TASK STATEMENT: Every line below that has "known" in it should be copied.

MATERIAL PROVIDED:

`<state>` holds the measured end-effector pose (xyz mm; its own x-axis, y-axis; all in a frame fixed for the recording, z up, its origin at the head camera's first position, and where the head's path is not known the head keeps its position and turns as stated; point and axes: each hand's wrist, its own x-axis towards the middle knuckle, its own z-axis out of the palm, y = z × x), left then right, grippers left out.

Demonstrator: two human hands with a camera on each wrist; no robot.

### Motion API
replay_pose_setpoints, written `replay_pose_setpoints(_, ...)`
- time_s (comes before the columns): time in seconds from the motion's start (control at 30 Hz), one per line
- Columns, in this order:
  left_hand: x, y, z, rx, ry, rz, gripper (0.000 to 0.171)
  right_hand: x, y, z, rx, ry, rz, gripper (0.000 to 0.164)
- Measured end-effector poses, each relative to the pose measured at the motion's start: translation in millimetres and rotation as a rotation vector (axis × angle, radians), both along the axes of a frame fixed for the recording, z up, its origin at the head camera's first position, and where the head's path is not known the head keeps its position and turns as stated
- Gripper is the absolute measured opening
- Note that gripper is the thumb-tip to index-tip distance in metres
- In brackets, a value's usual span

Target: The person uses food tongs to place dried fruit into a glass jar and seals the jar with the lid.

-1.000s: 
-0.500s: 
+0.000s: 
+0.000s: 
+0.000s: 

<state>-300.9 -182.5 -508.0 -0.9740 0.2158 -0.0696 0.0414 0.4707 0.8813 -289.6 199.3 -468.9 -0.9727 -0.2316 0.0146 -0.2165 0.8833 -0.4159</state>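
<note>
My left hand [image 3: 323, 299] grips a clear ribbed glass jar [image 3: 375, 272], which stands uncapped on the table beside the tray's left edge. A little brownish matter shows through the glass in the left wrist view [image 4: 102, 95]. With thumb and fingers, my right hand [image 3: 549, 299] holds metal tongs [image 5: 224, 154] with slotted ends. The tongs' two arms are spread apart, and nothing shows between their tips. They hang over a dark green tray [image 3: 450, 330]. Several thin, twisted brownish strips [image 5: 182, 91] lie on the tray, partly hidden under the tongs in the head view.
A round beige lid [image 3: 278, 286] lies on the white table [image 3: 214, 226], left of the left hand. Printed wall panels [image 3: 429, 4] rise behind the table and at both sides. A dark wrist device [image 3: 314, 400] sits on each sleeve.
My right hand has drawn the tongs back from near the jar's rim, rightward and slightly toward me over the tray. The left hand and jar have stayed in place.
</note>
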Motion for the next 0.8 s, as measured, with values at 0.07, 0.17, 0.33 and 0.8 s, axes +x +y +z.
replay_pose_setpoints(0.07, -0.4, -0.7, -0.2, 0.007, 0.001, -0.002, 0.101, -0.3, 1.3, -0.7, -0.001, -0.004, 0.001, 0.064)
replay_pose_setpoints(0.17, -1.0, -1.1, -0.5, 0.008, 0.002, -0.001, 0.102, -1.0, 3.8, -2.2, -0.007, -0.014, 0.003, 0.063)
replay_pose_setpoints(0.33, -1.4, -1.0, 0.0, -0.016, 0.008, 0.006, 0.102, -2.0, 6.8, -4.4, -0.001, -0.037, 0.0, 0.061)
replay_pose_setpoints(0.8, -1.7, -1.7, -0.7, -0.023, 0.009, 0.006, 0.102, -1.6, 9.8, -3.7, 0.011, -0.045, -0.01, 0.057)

RESULT BELOW:
`<state>` holds the measured end-effector pose (xyz mm; its own x-axis, y-axis; all in a frame fixed for the recording, z up, its origin at the head camera's first position, and where the head's path is not known the head keeps its position and turns as stated; point and axes: each hand's wrist, its own x-axis towards the middle knuckle, its own z-axis out of the palm, y = z × x), left then right, grippers left out.
- Measured end-effector poses, each relative to the pose measured at the motion's start: translation in millimetres and rotation as a rotation vector (axis × angle, radians), both along the axes of a frame fixed for the recording, z up, its origin at the head camera's first position, and where the head's path is not known the head keeps its position and turns as stated

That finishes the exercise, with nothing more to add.